Schematron: a handy XML tool that’s not just for villains!

Schematron by Mary SeligyAt JATSCon (the Journal Article Tag Suite Conference), one of the speakers, whose talk referenced Schematron, had shared with the audience that he’d asked his young son what he thought the word “Schematron” might mean. As though pointing out the obvious, the son replied that Schematron was “a helmet that helps you think up schemes, mostly worn by villains”1. Though it’s tempting to allow this catchier (if nefarious-sounding) definition, Schematron is the name of a useful and practical XML technology widely employed by ordinary, not-particularly-villainous folk in scholarly publishing to do things like enforce XML quality assurance/control or impose business rules on their XML.

Schematron2 is a rules-based validation language for making assertions about the presence or absence of certain patterns in XML documents. A “Schematron” refers to a collection of one or more rules which contain tests. Schematrons are written in a form of XML, which makes them relatively easy for people ~even non-programmers~ to inspect, understand, and write.

Essentially, a Schematron performs two actions in sequence:

  1. Finds context nodes of interest in the document. A ‘context node’ can be an element of a particular type, or a specific element in a certain place in the document, an attribute, or an attribute value. For example, suppose you want to check to see whether a <label> element exists within each of your displayed equations. In this case, the context  node would be the element <disp-formula>
  2. For each of those nodes of interest, checks whether a specific statement is true or false. For example, you might have a rule written to answer the question “are any of my displayed equations missing a label?”

Why Schematron?

At this point, you may be asking yourself how the DTD fits into this. After all, doesn’t the JATS DTD provide rules for what can and cannot be in journal article XML? It does, but only to a point.

DTDs, W3C Schema and other so-called ‘grammar-based constraint languages’ can check for big things like whether a given element is allowed in another element or in a particular sequence, or whether attributes are allowed on a given element. But what a DTD cannot do is check for rules that a particular organisation might want to apply to its XML. Things like whether an optional element or attribute exists and attributes contain one of the organisation’s approved values, whether particular content is present in a certain context, or what the relationship is among several XML files. Rick Jelliffe, who has invented Schematron, described it as “a feather duster to reach the parts other schema languages cannot reach”.

What Schematron can do

A Schematron can

  • Validate or report on document structure, such as the presence or absence of elements (“Does my <abstract> contain a <disp-formula>?”). It can also look for the location of elements (“In which section is the table in my article?”)
  • Validate or report on document content; i.e., there must be some content, or there must be some particular content and the content must follow some rule (“There must be a displayed equation in <abstract> and the label for this equation must always occur just after the math in the <disp-formula> element, not before it; tell me when this rule has been disobeyed!”)
  • Validate or report on the presence or absence of attributes, or on the content of attributes (“The attribute ‘specific-use’ must occur on <aff> within <contrib> and this attribute’s value must be ‘internal-use’ “)
  • Check co-occurrence constraints: if X is true, then Y should be true; or, A, B, C, and W must all be present (somewhere)
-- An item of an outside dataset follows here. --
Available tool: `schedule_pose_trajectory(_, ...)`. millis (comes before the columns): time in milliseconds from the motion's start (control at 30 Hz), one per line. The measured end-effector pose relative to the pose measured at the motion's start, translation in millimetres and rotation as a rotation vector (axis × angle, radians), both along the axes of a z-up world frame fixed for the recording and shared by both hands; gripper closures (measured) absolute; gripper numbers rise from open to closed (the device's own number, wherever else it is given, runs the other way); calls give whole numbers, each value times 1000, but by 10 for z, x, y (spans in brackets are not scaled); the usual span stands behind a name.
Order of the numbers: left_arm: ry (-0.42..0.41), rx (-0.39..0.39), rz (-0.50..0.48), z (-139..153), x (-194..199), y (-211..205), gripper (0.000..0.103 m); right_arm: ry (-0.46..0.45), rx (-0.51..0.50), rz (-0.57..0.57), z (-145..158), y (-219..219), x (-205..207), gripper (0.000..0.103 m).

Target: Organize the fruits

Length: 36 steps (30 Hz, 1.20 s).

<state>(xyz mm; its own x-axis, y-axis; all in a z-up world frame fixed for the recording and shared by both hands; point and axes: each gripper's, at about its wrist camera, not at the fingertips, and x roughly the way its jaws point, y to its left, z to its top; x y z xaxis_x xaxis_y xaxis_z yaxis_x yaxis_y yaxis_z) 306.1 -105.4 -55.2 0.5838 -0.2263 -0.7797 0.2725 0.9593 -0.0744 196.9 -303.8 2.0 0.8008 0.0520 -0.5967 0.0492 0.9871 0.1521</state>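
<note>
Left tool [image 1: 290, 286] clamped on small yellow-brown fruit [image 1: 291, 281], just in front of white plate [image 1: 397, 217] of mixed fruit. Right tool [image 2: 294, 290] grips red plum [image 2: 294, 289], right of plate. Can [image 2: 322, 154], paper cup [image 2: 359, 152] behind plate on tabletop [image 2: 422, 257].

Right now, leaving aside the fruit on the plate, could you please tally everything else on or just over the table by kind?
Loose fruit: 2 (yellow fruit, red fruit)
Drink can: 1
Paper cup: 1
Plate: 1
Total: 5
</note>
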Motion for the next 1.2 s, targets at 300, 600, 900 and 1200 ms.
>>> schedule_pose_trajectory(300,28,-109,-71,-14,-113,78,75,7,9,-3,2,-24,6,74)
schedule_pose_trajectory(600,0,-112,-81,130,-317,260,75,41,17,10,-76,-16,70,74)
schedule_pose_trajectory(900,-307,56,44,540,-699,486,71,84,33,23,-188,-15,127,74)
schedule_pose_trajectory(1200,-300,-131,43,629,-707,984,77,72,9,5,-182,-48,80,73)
Schematron building blocks

The basic Schematron building blocks are as follows.

Tests are the basic components of Schematron, and are simply statements that perform an action. There are two kinds of Schematron test statements:

  • assert statements fire when the statement evaluates to FALSE (“this must always be true, so only tell me when it’s not”)
  • report statements fire when the statement evaluates to TRUE (“this is interesting, tell me when this happens”)

When an assert fails or when a report succeeds, it is possible (and very useful) to emit a text message. The person who creates the Schematron (AKA the “Schematron designer”) actually writes his or her own error messages into the tests, making them meaningful and understandable to anyone in the organisation who needs to see the messages (see Example 1, below).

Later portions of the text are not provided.